Although the RNC accepted the foundation’s demand regarding the fundraising emails, “we still have a lot of additional work,” Giller said. The foundation is looking into how many people might have seen the email and how many of the coin sets were sold, and may still decide to get lawyers involved, she added.
Frederick J. Ryan Jr., who chairs the Reagan Foundation board, is also publisher and CEO of The Washington Post. He declined to offer a comment for this column.
This isn’t the first time the 45th president has traded on the name or likeness of the 40th, who is revered among conservatives, for his own purposes. In July 2019, he shared as “Cute!” a fake quote by Reagan that was making its way around social media. According to the apocryphal story, Reagan upon meeting Trump supposedly said: “For the life of me, and I’ll never know how to explain it, when I met that young man, I felt like I was the one shaking hands with the president.”
Trump continued to spread the made-up quote, even though Joanne Drake, the chief administrative officer of the Reagan Foundation, had already told the fact-checking website PolitiFact that Reagan “did not ever say that about Donald Trump.”
Relations between the Trump family and the Reagan Foundation have generally been cordial. Last November, Donald Trump Jr. appeared for a lecture and book-signing at the Reagan Library, for which the foundation charged admission. The event sold out.
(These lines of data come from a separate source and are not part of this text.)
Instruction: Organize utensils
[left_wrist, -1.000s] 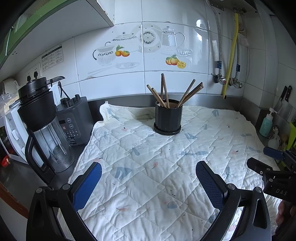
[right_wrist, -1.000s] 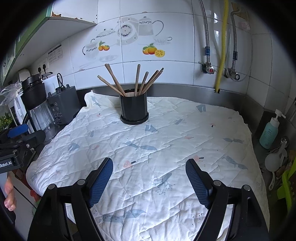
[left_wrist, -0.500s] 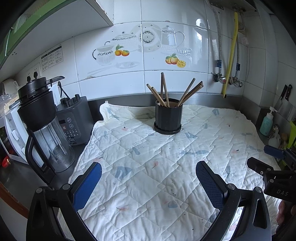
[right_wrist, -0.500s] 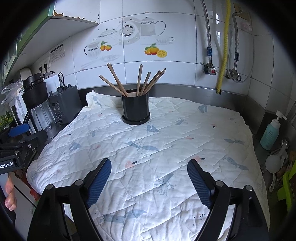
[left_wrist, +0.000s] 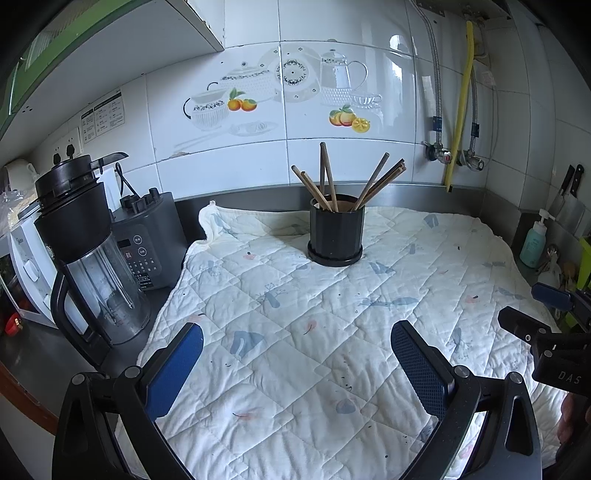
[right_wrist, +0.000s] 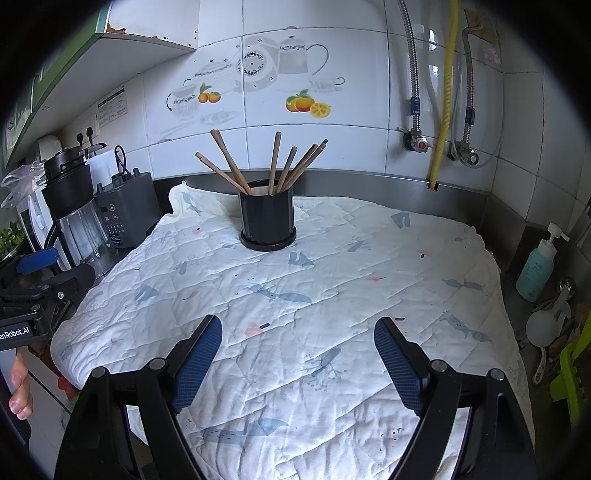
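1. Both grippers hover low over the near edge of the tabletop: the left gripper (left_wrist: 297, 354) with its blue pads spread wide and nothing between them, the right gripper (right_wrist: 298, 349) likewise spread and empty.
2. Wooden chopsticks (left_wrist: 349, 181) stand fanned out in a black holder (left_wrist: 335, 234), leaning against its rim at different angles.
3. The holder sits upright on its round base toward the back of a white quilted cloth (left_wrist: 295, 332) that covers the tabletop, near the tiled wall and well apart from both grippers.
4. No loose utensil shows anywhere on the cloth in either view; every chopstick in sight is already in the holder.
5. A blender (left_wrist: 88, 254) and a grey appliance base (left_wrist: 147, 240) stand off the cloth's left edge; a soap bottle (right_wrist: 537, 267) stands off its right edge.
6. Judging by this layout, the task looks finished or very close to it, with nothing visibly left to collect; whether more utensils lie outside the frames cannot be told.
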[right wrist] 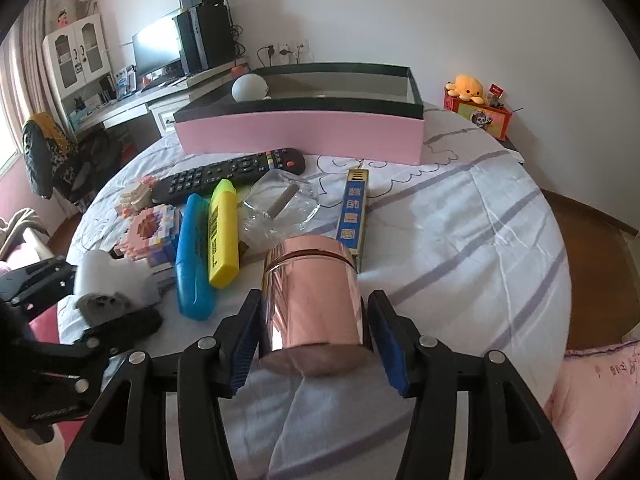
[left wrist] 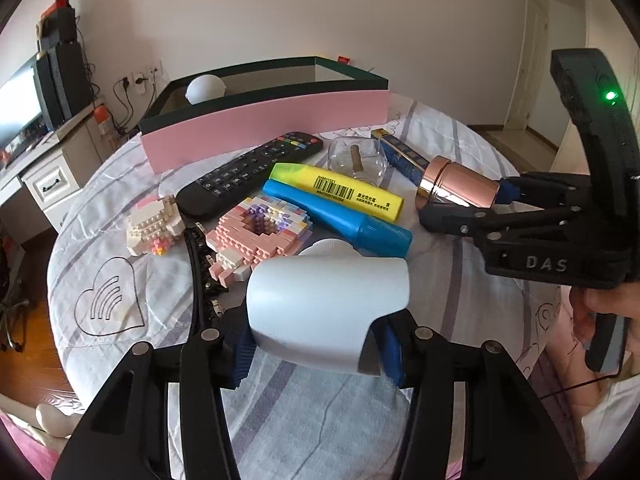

“President Reagan was a proud Republican and supporter of a party that has carried on his fight for conservative principles of economic opportunity and limited government. His likeness is used by thousands of Republicans each year who gather around the country for ‘Reagan Dinners,’ and his library regularly hosts debates for our presidential candidates," RNC communications director Michael Ahrens said in an emailed statement. "Given that the Reagan Foundation just recently hosted the Trump family to raise money for its organization and has not objected to us using President Reagan’s likeness before, their objection came as a surprise. Even though we believe our use of the image was appropriate, we will stop emailing this fundraising solicitation as a courtesy.”
As of Saturday afternoon, it appeared that the coin sets were still available on the joint fundraising committee website.
Nancy Reagan, who died in 2016, was leery of those who invoked her husband’s name, even in efforts to pay tribute to him. In 2003, for instance, she publicly opposed a push by conservative House Republicans to replace Franklin D. Roosevelt’s profile on the dime with an image of Reagan, who by then was nearing the end of his battle with Alzheimer’s disease.
“While I can understand the intentions of those seeking to place my husband’s face on the dime, I do not support this proposal and I am certain Ronnie would not,” the former first lady said. “When our country chooses to honor a great president such as Franklin Roosevelt by placing his likeness on our currency, it would be wrong to remove him and replace him with another.”
Nancy Reagan understood that a president’s place in history is precious, unique and vulnerable to the opportunism of those who claim to follow in his footsteps. It is not hard to imagine what she would have thought of the “iconic” coins that Trump has been hawking.